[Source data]
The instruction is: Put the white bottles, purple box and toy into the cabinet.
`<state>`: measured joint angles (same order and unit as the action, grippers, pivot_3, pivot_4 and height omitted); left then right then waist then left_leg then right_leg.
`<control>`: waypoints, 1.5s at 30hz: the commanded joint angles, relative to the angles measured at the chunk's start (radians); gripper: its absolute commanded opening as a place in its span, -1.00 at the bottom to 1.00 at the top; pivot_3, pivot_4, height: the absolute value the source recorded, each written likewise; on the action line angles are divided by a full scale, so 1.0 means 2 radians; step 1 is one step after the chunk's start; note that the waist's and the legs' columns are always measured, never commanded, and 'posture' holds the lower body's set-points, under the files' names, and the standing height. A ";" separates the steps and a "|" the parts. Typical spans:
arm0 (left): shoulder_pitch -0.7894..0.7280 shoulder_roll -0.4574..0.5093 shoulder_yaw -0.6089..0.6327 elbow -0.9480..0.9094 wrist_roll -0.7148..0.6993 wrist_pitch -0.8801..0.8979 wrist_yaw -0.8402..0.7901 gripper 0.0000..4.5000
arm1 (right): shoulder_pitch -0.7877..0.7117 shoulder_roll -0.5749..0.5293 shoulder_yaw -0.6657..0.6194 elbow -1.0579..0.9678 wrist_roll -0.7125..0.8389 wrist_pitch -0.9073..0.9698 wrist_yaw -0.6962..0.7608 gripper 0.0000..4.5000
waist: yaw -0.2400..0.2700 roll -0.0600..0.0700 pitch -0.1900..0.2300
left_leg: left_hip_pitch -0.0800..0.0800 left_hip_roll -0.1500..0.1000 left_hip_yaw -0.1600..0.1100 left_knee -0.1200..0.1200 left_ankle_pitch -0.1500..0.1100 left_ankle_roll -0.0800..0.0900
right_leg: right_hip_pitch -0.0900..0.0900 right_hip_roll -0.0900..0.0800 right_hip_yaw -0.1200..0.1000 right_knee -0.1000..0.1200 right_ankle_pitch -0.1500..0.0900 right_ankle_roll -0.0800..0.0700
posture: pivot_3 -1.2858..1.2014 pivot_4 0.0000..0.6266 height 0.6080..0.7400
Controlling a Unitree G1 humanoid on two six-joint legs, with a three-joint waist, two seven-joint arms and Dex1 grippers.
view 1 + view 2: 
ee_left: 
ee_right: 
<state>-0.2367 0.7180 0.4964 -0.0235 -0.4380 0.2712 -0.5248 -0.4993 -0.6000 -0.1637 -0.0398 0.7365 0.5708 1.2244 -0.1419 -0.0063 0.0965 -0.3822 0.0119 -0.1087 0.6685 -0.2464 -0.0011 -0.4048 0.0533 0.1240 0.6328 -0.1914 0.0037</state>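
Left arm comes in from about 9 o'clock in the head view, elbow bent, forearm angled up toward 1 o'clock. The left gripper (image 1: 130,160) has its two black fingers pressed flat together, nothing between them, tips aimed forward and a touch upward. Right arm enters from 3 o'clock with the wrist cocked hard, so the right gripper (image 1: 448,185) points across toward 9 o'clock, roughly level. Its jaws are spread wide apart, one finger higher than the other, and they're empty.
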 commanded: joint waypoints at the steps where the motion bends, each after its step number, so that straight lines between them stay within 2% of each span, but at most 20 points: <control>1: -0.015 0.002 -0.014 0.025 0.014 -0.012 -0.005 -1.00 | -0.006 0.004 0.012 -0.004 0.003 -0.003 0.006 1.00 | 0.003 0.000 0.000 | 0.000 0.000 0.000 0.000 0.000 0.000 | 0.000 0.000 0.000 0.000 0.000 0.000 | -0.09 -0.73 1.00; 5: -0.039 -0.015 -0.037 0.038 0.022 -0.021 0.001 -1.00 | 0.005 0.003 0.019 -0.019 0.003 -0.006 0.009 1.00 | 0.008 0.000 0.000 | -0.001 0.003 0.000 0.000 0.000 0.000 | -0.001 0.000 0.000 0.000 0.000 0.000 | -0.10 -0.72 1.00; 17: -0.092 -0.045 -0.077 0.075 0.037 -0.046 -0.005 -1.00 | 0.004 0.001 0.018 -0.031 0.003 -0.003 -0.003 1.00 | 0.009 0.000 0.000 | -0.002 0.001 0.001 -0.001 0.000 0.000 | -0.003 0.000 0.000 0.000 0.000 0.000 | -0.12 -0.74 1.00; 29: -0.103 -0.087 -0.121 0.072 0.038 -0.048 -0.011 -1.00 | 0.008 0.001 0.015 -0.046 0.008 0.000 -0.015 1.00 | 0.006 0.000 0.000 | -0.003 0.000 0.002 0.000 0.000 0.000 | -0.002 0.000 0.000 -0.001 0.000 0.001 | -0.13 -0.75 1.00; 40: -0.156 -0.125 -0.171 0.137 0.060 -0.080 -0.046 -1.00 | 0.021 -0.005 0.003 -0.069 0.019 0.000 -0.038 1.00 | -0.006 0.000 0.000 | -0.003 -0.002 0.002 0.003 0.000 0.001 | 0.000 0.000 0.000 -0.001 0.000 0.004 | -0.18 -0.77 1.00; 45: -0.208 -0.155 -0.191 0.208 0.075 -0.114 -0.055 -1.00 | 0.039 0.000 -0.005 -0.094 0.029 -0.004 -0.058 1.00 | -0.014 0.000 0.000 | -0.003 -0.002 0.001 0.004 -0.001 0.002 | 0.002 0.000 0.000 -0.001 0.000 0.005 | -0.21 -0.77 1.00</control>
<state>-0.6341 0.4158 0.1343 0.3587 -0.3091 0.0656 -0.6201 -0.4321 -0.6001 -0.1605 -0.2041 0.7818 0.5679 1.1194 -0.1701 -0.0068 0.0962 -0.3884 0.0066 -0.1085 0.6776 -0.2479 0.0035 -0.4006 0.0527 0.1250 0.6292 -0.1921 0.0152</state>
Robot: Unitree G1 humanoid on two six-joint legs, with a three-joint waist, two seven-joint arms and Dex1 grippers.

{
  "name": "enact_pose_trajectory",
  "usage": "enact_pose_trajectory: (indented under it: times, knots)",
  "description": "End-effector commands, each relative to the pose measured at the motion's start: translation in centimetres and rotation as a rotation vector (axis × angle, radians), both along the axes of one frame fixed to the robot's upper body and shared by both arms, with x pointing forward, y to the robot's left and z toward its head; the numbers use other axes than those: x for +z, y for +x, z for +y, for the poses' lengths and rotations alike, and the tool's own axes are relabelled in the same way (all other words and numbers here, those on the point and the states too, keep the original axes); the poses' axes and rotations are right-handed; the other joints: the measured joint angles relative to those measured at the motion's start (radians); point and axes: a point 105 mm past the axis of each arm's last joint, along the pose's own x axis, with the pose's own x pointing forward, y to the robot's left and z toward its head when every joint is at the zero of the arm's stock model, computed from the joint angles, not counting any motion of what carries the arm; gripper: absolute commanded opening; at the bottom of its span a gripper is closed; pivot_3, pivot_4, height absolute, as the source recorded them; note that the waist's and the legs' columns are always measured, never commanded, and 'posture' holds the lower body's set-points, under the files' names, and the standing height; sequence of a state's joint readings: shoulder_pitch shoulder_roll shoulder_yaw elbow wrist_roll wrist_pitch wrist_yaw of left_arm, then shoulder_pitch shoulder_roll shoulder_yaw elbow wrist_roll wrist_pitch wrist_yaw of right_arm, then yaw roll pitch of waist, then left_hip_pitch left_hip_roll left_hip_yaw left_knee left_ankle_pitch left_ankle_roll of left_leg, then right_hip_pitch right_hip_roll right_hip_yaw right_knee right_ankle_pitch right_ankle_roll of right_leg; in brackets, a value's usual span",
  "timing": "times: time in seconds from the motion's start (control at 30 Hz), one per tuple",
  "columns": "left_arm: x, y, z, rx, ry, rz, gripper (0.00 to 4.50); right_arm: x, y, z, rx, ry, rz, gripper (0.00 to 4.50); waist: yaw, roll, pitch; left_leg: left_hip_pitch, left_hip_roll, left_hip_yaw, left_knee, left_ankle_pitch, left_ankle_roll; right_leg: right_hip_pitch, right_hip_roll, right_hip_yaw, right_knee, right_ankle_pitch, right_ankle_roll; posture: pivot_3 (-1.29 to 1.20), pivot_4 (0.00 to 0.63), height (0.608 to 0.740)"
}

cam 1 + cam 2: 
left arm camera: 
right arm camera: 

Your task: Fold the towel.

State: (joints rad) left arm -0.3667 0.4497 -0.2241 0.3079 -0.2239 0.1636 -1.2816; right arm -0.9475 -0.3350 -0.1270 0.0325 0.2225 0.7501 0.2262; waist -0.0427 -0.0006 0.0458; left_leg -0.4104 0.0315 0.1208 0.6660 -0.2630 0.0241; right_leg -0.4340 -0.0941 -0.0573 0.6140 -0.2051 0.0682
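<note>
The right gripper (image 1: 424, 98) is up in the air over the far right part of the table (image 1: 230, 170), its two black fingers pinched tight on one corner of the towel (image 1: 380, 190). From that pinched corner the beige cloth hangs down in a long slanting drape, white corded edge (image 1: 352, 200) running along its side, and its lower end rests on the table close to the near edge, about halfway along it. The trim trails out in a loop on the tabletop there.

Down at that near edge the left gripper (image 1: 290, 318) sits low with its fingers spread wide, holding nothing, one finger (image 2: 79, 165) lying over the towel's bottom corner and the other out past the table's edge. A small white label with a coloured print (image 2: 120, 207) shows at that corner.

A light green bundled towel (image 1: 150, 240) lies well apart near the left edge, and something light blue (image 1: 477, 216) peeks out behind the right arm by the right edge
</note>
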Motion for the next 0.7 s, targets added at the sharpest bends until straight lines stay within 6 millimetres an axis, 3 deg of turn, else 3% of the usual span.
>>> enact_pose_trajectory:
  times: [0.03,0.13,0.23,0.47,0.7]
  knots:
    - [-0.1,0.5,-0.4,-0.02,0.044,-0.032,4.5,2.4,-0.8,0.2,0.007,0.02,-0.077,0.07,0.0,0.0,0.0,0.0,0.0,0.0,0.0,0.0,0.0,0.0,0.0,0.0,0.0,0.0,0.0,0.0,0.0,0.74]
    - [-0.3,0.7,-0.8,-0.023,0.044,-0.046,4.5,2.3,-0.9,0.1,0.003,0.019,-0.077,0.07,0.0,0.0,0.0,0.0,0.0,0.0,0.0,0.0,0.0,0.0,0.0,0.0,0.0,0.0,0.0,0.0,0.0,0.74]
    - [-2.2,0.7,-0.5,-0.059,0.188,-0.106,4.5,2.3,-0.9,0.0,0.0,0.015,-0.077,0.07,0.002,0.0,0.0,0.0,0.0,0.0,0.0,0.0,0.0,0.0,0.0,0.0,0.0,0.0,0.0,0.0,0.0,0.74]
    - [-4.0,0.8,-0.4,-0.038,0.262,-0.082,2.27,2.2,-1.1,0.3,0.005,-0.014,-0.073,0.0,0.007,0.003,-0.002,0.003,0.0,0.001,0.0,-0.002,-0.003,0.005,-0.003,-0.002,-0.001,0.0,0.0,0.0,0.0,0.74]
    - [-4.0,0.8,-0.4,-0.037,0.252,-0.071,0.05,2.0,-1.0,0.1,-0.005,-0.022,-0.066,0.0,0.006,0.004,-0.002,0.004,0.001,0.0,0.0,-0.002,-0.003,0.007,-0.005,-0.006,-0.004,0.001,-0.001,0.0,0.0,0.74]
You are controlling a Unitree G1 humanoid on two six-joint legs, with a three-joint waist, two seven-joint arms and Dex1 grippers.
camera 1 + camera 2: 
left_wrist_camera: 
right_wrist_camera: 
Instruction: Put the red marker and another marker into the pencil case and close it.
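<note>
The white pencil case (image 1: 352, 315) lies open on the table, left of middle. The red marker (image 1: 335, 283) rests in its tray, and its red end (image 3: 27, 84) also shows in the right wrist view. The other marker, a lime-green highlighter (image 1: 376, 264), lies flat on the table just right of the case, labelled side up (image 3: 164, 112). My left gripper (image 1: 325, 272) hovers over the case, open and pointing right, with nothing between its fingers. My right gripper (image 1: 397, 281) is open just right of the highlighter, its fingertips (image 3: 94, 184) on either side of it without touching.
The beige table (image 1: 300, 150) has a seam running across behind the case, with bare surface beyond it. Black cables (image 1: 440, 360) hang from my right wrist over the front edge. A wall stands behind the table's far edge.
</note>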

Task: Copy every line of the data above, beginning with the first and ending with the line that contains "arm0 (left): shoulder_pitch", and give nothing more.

Response to this exercise:
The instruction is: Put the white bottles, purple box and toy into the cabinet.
`<state>`: measured joint angles (same order and unit as the action, grippers, pivot_3, pivot_4 and height omitted); left then right then waist then left_leg then right_leg.
`<control>`: waypoints, 1.5s at 30hz: the commanded joint angles, relative to the angles measured at the chunk's start (radians); gripper: its absolute commanded opening as a place in its span, -1.00 at the bottom to 1.00 at the top; pivot_3, pivot_4, height: the absolute value the source recorded, each written likewise; on the action line angles are divided by a full scale, so 1.0 means 2 radians; step 1 is one step after the chunk's start; note that the waist's and the legs' columns are always measured, never commanded, and 'posture' holds the lower body's set-points, under the files' names, and the standing height. A ";" separates the steps and a "|" the parts. Typical spans:
arm0 (left): shoulder_pitch -0.7894..0.7280 shoulder_roll -0.4574..0.5093 shoulder_yaw -0.6089..0.6327 elbow -0.9480..0.9094 wrist_roll -0.7148..0.6993 wrist_pitch -0.8801..0.8979 wrist_yaw -0.8402..0.7901 gripper 0.0000..4.5000

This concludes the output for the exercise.